Tuesday, July 13, 2004

Timpani Sticks and Stones

The best current reviewer of classical music recordings isn't in the print media and doesn't, as far as I know, have a website. He's Simon Roberts, an Australian who lives in Philadelphia and works as a lawyer (yes, a Philadelphia lawyer), and in his spare time posts to the usenet newsgroup rec.music.classical.recordings. Roberts isn't a guide to everything; he doesn't care for most French or Russian or American music, which means that most of his posts are about German music of the 18th and 19th centuries. But if you go to Google Groups advanced search, enter Simon Roberts in the "author" field, and do some searches on posts he's written on the great German dudes (Bach, Handel, Mozart, Beethoven, Schubert, Haydn), you'll find that he has a broad knowledge of available recordings and exceptionally interesting things to say about them. His posts have alerted me to some great recordings that were ignored by most of the standard classical magazines (things are a little easier now that classicstoday.com reviews a lot of less-widely-distributed product). For instance, there was a recording a few years ago of Haydn's opus 33 string quartets by the Apponyi Quartet, a group that made only two recordings and may not even exist any more. The recording was not reviewed in Gramophone or the Penguin Guide, and I'd never heard of it until Roberts proclaimed on rec.music.classical.recordings that these were "the best performances of any Haydn quartets, HIP or
otherwise - remarkably alive and imaginative." I ordered the recording from Germany (the only place it's still available), and found that Roberts was absolutely right: even with all the good recordings of Haydn quartets, these stand out for terrific playing and willingness to make Haydn sound bold and brash rather than just cute and "elegant."

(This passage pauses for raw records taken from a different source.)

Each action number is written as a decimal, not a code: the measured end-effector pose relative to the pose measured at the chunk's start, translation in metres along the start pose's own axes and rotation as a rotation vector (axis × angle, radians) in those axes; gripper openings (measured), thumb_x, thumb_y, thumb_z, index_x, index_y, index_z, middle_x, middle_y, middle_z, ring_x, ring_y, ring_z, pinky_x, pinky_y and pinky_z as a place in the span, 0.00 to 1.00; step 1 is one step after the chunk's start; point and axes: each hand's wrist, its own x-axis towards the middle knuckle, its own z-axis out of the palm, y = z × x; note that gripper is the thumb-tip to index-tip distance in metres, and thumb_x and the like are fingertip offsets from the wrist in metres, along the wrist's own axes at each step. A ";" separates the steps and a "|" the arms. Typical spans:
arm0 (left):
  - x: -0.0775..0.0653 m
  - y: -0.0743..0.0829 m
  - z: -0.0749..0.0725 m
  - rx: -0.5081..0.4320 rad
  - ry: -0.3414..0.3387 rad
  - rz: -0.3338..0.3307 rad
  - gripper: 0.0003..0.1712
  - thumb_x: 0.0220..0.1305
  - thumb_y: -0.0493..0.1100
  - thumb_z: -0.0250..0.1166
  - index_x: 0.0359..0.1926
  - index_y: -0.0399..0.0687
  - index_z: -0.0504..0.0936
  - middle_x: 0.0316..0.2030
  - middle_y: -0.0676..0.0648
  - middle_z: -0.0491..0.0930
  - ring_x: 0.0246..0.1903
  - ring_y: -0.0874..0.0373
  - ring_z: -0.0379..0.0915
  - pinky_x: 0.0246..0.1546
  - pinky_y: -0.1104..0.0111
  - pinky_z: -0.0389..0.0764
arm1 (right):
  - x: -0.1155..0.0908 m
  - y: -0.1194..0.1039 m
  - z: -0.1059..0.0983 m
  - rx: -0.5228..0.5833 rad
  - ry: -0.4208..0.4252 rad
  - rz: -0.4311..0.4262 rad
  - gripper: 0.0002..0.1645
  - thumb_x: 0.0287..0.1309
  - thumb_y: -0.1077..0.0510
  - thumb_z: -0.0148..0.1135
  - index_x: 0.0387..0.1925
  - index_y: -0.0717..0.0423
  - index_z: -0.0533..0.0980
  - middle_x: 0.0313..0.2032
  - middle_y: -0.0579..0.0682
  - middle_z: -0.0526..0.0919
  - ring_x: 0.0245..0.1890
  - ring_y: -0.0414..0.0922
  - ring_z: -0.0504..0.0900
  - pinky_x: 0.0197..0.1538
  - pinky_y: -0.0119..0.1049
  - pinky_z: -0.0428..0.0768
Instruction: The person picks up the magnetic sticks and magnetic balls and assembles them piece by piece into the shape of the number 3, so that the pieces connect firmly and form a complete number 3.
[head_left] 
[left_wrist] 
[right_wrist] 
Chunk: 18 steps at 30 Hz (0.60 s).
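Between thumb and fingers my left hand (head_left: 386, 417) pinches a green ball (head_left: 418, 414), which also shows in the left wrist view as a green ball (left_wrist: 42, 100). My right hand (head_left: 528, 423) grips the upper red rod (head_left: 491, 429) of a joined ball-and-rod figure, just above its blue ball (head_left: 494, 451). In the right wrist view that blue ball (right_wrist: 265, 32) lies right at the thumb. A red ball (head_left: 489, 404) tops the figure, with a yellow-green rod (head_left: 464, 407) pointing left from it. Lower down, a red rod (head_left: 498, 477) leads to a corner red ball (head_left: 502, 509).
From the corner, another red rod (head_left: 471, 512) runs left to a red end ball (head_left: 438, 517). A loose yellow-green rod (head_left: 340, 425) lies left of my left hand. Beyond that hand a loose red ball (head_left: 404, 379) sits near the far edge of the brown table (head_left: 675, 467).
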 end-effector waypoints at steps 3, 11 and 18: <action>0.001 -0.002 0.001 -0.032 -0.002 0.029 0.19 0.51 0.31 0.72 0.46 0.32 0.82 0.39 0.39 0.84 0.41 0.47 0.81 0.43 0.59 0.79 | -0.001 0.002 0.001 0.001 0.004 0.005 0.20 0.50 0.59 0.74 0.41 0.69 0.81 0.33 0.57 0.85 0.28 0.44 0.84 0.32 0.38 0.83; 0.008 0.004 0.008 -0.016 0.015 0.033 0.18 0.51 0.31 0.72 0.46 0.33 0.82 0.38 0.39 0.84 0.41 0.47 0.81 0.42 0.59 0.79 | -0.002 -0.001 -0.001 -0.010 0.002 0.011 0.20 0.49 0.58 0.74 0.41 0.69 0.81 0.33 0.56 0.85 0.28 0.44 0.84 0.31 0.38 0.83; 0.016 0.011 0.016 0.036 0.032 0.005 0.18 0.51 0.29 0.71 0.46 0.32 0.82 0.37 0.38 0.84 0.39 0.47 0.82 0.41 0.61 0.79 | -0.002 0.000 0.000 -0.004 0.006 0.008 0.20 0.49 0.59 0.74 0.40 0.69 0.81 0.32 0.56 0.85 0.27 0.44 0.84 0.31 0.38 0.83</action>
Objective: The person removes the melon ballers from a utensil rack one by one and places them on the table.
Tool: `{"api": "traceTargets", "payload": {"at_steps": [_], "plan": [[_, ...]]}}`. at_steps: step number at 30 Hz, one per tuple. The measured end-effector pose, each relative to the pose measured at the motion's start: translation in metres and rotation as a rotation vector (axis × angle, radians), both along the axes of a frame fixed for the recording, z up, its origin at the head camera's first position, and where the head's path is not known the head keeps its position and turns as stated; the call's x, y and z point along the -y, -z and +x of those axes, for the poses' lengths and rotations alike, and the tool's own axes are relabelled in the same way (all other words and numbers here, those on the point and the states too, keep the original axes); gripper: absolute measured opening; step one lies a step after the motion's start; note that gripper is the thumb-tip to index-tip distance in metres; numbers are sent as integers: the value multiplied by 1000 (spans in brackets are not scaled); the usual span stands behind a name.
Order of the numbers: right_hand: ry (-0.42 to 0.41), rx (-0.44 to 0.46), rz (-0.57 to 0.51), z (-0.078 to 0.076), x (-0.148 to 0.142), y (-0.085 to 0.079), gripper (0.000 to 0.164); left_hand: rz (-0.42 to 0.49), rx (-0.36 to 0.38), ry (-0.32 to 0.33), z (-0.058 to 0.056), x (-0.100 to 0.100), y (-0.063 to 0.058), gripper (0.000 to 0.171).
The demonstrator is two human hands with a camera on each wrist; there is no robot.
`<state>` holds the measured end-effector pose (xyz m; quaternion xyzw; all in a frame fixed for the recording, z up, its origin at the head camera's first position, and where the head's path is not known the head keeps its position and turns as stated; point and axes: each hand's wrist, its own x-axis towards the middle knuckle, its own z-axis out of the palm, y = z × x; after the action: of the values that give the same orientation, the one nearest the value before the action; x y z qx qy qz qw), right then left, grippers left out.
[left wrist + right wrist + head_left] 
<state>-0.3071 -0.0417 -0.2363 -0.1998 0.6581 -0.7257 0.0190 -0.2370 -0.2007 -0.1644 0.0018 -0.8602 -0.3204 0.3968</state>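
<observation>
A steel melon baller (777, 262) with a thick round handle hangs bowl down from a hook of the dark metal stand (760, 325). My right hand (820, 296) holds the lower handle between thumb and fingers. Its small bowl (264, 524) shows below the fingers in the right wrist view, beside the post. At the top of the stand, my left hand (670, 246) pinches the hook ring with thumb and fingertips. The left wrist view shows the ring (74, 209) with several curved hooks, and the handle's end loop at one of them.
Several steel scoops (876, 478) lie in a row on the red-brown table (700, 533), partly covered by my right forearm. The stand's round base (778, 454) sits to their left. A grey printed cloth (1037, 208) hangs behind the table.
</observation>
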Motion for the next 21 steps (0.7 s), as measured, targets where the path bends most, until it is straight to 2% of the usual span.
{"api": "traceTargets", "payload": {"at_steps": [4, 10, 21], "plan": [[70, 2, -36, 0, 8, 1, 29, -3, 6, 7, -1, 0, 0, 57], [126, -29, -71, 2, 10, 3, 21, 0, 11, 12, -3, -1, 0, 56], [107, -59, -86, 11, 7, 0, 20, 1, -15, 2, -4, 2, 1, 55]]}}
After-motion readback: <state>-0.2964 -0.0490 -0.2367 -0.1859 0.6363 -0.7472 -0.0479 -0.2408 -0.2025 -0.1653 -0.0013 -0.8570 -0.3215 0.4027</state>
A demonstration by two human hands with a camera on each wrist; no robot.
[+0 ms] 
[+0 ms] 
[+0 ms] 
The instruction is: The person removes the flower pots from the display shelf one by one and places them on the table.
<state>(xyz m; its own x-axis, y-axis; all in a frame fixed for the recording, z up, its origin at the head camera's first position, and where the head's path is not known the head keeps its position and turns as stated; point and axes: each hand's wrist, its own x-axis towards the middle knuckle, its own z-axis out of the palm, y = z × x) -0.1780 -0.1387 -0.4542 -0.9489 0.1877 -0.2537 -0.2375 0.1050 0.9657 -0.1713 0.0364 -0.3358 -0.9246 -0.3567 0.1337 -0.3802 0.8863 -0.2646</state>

That kind of sums up Roberts' taste in recordings in general; he likes performances and recordings that take chances, are exuberant and extroverted and not afraid to make a lot of noise. He doesn't have much use for "understated" or "subtle" performances. I like that, because first of all it means that a recording he recommends will almost never be dull; this puts him at the opposite extreme from many major classical-music critics, and from the people who run the major labels. (There was a guy who posted on rec.music.classical.recordings, a fellow Canadian, who was involved with A&R for the Philips label. The guy turned out to be a loon, a rabid anti-Semite, and rude to boot... but perhaps worst of all, he turned out to have the blandest taste imaginable, preferring artists who were so "subtle" as to be dull and denigrating artists who actually produced attractive or entertaining sounds. No wonder the "major" labels are collapsing, when they put such people in charge.) His favorite conductors include Toscanini, Scherchen, Klemperer, the younger Bernstein (before he left the New York Philharmonic), Harnoncourt, Rene Jacobs, Frans Bruggen -- guys who take a lot of chances and make music sound excitingly rough and tough.

But what's most interesting about reading a lot of Roberts' posts about orchestral music, and what I barely heard about before I started reading him, is his emphasis on balances. You hardly ever hear about balance in the Penguin Guide or Gramophone; a conductor is praised for generic stuff -- "shaping," "sense of line," etc., but there's rarely much reference to the specific things the conductor makes the orchestra do: does he make the trumpets stand out? Does he go for a string-heavy balance, as Ormandy did, or does he emphasize the woodwinds, as Klemperer did? And so on. Balancing is perhaps the most obvious way for the conductor to shape the way the orchestra sounds, and yet you rarely hear about it. From Roberts, you hear about it all the time; he's particularly concerned with the timpani, preferring that they should play out and make a real racket. (This is particularly important with composers like Haydn and Mozart and the baroque composers, who didn't always include timpani parts; when they did, therefore, you have to assume that they wanted the timpani to be heard and have a real impact.) When you listen to conductors' recordings this way, you can not only learn more about their styles of conducting, but find that their styles are sometimes the exact opposite of the way the "standard" critics describe them.

An example is the late Georg Solti. Based on his brass-heavy, nervously energetic performances of Wagner, Strauss, and Mahler, Solti is mostly considered a high-energy conductor, given to "driving too hard" and letting the orchestra make too much noise. But Roberts pointed out that in pre-Wagner music, in Mozart, Haydn and Beethoven, Solti was the exact opposite of the stereotype; his problem was undue restraint in balancing, making the brass and timpani play softly and daintily and going for a generically pretty sound. This is definitely true of most of Solti's recordings of those composers (though his first recordings of The Magic Flute and Cosi Fan Tutte, both with Pilar Lorengar, are still excellent), and you'd never know it from reading the reviews in the standard record-review journals and books. It took a lawyer posting on the internet to point out that a conductor's problem was not that he made too much noise but that he didn't make enough -- and that's because Roberts describes what specifically happens in a performance or recordings, whereas many critics don't describe much of anything.